Action item:
Going down the data below, set down exactly the line with "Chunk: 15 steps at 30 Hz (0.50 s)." and each line after it through the line with "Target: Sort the"; no other lines.

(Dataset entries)
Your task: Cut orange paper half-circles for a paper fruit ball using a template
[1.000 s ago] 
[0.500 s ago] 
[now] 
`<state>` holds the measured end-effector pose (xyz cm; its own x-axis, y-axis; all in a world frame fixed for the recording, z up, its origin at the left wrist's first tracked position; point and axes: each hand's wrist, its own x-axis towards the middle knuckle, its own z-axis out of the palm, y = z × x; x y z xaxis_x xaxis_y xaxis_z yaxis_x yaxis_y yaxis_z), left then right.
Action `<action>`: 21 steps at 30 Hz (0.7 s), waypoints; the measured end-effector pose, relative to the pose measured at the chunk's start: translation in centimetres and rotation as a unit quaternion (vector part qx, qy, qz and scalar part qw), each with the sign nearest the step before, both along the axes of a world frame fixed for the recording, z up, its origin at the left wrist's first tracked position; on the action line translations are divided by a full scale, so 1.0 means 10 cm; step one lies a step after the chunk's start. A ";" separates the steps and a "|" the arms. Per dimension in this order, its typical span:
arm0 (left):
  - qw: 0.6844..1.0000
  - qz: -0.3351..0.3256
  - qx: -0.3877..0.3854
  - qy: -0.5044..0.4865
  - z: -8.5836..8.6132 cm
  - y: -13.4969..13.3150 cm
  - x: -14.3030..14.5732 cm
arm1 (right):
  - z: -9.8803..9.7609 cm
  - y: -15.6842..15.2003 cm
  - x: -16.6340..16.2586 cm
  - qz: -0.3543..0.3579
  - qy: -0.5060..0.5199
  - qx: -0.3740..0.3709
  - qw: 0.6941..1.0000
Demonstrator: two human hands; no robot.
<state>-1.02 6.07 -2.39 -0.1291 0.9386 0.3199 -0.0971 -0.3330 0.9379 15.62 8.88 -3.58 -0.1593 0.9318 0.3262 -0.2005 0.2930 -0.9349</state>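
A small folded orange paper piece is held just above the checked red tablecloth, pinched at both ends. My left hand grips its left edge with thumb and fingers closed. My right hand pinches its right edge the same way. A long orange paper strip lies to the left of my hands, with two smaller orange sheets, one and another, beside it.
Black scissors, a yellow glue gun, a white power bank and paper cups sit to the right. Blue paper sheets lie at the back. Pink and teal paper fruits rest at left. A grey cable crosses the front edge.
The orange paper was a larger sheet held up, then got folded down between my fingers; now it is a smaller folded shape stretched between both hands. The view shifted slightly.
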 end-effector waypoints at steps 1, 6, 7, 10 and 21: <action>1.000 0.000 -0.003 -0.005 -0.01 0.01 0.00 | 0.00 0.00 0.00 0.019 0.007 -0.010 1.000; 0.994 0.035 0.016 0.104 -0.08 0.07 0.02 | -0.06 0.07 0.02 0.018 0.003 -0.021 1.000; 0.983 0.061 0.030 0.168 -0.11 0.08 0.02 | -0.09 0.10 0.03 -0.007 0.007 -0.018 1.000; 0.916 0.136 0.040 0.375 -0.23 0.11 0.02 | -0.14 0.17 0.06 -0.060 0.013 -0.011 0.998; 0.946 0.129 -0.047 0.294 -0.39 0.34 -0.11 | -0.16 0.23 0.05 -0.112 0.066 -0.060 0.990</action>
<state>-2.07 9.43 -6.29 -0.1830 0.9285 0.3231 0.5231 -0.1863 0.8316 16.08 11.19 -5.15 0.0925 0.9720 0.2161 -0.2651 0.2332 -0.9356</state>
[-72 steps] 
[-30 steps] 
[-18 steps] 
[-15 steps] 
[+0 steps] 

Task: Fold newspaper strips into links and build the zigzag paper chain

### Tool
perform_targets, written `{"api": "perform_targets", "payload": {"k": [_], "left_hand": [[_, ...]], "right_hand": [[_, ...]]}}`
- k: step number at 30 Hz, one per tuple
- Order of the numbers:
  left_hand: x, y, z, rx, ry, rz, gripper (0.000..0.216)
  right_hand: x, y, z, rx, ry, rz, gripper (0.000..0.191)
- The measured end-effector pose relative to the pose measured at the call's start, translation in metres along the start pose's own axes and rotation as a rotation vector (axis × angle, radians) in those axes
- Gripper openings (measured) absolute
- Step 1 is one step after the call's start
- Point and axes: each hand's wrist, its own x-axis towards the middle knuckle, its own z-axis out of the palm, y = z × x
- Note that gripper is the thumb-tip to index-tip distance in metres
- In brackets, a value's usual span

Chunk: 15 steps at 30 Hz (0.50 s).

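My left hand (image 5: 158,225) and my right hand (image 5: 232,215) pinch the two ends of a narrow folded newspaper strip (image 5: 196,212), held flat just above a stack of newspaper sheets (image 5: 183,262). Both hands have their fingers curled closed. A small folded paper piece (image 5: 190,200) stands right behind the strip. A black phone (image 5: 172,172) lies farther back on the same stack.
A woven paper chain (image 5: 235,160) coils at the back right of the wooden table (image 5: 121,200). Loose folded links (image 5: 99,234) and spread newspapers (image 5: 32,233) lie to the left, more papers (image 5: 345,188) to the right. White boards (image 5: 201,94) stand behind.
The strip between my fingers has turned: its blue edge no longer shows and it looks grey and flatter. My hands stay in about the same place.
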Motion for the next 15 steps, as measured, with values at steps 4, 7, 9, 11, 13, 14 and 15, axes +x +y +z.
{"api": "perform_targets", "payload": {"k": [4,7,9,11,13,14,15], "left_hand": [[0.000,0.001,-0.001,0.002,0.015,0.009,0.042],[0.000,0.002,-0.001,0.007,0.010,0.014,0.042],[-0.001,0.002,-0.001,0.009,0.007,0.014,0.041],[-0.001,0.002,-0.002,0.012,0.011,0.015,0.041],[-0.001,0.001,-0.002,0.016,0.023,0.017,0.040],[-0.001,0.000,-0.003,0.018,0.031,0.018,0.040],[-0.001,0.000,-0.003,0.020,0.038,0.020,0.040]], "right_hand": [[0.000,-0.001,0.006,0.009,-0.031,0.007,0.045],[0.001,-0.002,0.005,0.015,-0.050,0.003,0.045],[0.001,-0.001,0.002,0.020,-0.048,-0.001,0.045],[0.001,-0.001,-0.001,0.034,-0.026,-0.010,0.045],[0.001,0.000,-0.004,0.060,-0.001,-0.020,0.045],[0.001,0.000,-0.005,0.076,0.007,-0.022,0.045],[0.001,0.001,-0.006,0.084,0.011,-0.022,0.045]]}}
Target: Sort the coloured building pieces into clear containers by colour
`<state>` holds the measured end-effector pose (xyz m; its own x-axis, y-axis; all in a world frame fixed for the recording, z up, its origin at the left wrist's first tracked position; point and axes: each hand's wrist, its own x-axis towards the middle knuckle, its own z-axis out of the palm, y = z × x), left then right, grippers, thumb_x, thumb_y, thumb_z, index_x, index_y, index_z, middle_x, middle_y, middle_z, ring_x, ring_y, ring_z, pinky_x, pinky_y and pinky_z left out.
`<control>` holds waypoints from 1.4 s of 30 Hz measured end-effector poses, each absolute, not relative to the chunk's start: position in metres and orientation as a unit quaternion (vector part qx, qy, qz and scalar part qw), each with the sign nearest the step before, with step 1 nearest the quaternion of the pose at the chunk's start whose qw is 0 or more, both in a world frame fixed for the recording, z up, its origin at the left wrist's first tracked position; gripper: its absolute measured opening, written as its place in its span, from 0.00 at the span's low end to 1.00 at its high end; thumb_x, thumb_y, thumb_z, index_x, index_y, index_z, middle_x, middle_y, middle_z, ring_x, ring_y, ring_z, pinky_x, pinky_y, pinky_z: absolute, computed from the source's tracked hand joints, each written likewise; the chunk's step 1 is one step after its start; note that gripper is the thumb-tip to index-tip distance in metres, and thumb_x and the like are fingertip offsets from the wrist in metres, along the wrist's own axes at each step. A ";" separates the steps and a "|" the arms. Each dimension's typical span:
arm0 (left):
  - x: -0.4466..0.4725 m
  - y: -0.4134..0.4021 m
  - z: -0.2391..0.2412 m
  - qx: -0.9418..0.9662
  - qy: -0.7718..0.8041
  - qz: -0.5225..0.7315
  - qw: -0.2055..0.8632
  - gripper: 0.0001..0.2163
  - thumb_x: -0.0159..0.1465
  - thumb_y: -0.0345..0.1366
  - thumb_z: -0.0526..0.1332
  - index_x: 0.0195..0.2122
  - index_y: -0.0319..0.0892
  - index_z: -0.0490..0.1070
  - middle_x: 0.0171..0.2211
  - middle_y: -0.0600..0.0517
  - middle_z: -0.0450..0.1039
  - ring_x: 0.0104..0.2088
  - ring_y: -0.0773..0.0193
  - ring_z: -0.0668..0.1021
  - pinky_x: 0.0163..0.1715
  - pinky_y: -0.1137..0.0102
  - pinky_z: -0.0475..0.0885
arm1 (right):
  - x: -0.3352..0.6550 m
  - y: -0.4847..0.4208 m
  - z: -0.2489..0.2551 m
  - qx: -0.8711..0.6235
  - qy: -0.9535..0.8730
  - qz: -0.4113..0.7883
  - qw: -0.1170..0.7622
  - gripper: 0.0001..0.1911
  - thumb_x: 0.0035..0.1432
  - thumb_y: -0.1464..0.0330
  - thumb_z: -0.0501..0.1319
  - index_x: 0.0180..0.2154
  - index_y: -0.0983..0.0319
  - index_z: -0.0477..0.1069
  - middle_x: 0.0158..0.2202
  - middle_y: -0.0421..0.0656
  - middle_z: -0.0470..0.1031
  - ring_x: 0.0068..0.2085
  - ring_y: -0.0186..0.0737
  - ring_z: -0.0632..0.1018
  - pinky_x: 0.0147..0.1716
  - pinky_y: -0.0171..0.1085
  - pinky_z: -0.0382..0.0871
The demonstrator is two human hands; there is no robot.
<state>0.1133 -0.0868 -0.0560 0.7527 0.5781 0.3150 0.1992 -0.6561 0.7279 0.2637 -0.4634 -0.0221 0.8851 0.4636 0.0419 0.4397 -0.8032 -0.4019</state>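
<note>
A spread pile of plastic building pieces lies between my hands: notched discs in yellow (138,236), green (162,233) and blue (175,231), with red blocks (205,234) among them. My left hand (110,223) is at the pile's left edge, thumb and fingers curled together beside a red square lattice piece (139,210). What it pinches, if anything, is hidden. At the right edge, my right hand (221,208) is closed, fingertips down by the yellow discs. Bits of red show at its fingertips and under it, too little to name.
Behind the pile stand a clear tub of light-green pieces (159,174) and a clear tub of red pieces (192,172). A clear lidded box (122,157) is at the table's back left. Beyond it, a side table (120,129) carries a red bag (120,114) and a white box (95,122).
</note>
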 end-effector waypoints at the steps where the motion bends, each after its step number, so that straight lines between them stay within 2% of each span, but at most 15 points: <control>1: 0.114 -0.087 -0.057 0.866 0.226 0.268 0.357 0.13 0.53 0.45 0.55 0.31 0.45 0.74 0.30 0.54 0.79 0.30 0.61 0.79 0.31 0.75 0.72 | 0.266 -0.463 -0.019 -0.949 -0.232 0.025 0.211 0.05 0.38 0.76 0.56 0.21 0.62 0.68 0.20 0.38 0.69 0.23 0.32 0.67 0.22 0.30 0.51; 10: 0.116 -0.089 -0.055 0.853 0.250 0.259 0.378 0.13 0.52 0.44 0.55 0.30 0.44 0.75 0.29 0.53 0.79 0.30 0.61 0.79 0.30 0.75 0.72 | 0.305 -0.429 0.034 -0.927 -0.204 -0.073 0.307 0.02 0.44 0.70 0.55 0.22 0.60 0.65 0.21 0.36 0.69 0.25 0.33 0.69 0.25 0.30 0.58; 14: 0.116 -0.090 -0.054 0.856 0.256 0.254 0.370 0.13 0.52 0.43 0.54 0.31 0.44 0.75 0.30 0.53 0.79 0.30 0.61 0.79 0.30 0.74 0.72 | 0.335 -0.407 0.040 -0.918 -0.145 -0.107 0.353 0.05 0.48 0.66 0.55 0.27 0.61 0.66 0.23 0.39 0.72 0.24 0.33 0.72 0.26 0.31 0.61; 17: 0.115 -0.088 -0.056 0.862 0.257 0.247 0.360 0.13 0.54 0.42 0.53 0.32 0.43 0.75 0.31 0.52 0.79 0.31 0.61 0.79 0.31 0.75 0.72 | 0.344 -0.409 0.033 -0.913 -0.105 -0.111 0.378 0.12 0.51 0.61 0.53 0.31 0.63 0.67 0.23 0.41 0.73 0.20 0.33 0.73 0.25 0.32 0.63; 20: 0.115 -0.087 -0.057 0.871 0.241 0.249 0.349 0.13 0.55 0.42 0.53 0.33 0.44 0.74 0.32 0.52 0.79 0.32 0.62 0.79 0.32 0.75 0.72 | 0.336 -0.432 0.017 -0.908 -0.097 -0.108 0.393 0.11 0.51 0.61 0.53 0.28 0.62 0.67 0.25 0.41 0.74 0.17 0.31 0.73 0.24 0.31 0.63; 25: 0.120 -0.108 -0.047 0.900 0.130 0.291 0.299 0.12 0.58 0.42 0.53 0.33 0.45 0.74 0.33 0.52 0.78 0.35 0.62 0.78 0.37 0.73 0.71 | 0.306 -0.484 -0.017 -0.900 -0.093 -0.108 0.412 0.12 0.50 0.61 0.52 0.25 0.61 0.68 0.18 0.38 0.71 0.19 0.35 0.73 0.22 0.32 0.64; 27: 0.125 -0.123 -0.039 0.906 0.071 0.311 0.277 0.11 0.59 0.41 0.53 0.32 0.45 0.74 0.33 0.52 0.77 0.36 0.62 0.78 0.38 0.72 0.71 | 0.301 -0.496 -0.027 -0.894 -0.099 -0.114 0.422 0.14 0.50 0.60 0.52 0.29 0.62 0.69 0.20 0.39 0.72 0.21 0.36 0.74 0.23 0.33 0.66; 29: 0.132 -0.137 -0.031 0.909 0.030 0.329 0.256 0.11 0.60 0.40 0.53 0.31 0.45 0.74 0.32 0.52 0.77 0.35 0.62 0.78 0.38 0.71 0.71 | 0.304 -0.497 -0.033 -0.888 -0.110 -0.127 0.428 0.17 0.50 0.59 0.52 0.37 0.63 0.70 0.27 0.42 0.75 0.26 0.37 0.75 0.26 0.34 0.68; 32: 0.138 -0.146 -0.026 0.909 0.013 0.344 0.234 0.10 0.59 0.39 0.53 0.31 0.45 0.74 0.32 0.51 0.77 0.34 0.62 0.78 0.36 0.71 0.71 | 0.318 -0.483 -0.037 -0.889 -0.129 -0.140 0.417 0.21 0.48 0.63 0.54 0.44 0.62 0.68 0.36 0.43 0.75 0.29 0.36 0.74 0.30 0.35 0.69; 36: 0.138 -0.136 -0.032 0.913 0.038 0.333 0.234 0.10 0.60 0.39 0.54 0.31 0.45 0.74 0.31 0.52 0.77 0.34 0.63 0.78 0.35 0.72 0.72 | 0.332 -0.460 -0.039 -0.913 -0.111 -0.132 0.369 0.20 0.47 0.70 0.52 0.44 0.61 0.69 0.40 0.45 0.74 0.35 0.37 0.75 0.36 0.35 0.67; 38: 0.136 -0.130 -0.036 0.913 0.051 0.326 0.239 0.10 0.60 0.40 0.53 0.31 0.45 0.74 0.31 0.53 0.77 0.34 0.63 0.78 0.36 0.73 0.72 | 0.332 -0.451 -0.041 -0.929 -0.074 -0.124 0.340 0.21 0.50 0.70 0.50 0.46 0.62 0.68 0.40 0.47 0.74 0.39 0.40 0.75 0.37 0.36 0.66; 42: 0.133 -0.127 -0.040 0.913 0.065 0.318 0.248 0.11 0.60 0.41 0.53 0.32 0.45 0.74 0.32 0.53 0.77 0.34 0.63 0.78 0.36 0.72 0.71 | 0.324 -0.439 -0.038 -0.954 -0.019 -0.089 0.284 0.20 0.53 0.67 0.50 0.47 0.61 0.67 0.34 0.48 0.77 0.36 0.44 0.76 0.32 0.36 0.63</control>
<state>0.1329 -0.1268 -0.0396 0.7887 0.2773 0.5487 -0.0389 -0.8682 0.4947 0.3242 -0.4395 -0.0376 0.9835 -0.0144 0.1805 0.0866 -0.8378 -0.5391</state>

Solution to this exercise:
Chunk: 15 steps at 30 Hz (0.50 s).

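My left hand (image 5: 158,225) and my right hand (image 5: 232,215) pinch the two ends of a narrow folded newspaper strip (image 5: 196,212), held flat just above a stack of newspaper sheets (image 5: 183,262). Both hands have their fingers curled closed. A small folded paper piece (image 5: 190,200) stands right behind the strip. A black phone (image 5: 172,172) lies farther back on the same stack.
A woven paper chain (image 5: 235,160) coils at the back right of the wooden table (image 5: 121,200). Loose folded links (image 5: 99,234) and spread newspapers (image 5: 32,233) lie to the left, more papers (image 5: 345,188) to the right. White boards (image 5: 201,94) stand behind.
The strip between my fingers has turned: its blue edge no longer shows and it looks grey and flatter. My hands stay in about the same place.
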Motion for the next 15 steps, as measured, with values at steps 4, 7, 9, 11, 13, 14 and 15, axes +x +y +z.
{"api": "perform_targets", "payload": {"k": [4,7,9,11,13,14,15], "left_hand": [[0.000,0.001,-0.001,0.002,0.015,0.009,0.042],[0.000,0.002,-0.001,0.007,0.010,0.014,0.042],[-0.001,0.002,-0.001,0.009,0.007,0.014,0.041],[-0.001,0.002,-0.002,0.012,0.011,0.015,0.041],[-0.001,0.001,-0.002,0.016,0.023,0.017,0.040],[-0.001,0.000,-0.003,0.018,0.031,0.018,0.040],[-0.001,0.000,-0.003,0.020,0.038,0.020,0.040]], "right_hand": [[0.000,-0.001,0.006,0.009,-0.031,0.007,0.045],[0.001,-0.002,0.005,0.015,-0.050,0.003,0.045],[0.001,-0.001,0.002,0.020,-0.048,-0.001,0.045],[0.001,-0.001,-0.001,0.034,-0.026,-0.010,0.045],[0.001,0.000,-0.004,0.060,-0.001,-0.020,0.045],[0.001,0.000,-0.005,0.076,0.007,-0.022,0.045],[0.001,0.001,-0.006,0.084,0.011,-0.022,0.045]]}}
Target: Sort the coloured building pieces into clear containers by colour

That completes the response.